A French court on Thursday sentenced a man who punched French President Emmanuel Macron in the face this week to 18 months in prison, 14 of which were suspended.
Damien Tarel, a 28-year-old medieval history buff, has been in custody since Tuesday’s attack that a prosecutor called “absolutely unacceptable” and “an act of deliberate violence”.
The court sentenced Tarel to 18 months in prison, but 14 of those months were suspended, the broadcaster reported.
Earlier, Tarel told the court in Valence in southern France that he acted because the president stood for all that was rotten with France, the news channel said.
Tarel said he had considered throwing an egg or cream cake at the president just days before Macron’s visit to the Drôme region of southern France, but added that the blow was not premeditated.
“I think Macron very nicely represents the decline of our country,” he told the court, according to BFM TV. “Had I challenged Macron to a duel at dawn, I doubt he would have responded.”
Macron has described the attack as an isolated incident and said violence and hatred posed a threat to democracy. His office did not respond to a request for comment on Tarel’s comments in court. Tarel was charged with assaulting a public servant, a crime carrying a maximum penalty of three years in prison and a fine of €45,000.

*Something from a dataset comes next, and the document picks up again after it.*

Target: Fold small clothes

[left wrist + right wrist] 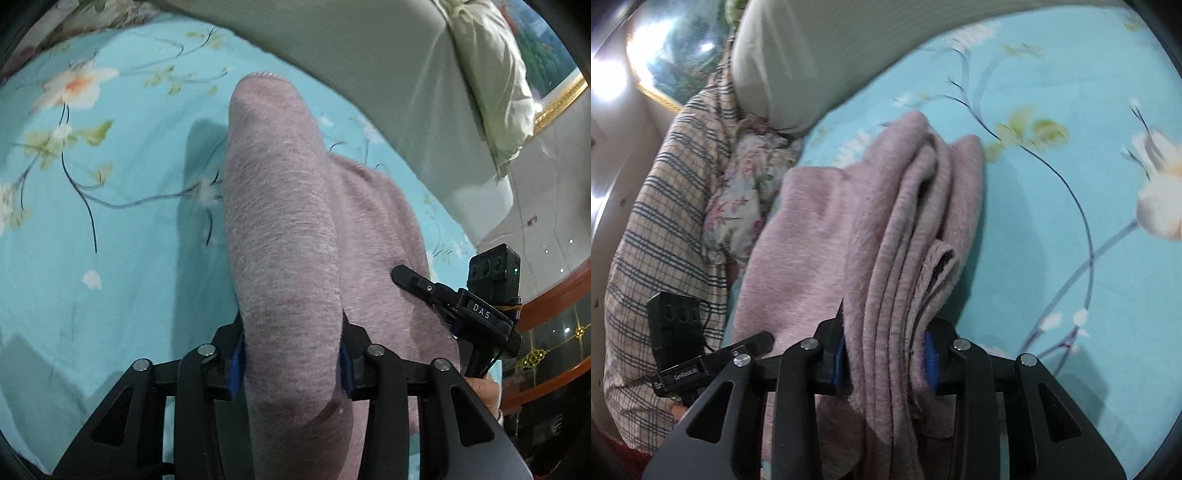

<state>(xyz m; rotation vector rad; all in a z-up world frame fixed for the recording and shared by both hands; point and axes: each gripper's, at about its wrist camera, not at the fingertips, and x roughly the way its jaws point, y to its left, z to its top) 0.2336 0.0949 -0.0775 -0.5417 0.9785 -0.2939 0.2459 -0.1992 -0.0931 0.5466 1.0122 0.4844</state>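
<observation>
A pink knit garment (284, 229) is held over a light blue floral bedsheet (110, 221). My left gripper (291, 358) is shut on a thick rolled fold of it, which stretches ahead between the jaws. My right gripper (886, 365) is shut on several stacked layers of the same garment (886, 236), whose folded edges run forward from the jaws. The right gripper also shows in the left wrist view (402, 275) at the garment's right side. The left gripper shows in the right wrist view (764, 339) at the lower left.
A grey-white pillow or bolster (369, 74) lies along the far side of the bed. A plaid quilt (665, 221) and a floral cloth (742, 206) are bunched at the left in the right wrist view. A wooden bed frame (554, 295) shows at the right.
</observation>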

Tarel struck Macron after the president came to greet a small crowd of onlookers after visiting a vocational school during a trip to take the country’s pulse as it emerges from the pandemic and ahead of the 2022 presidential election.
Macron reached out to Tarel who was behind a security barrier, Tarel then shouted “Down with Macronia” (“A Bas La Macronie”) and punched Macron on the left side of his face.
He was also heard to shout “Montjoie Saint Denis”, the battle cry of the army when France was still a monarchy.
“It’s a patriot’s slogan,” he told the court.
Tarel told police investigators he was close to the anti-government “yellow vests” movement that shocked the Macron presidency, and harbored far-right political beliefs.
Tarel’s acquaintances described a man who liked role-playing of the time and was not a troublemaker. The prosecutor said he was not a member of any political or militant group.
Tarel was arrested along with a second man from his hometown of Saint-Vallier.
In the second man’s house, police found weapons, a copy of Adolf Hitler’s autobiographical manifesto, Mein Kampf, and a red flag with golden hammer and sickle, the symbol of the communist movement, in the second man’s house.
The second man will not be prosecuted for assault, but will be prosecuted for illegal possession of weapons in 2022.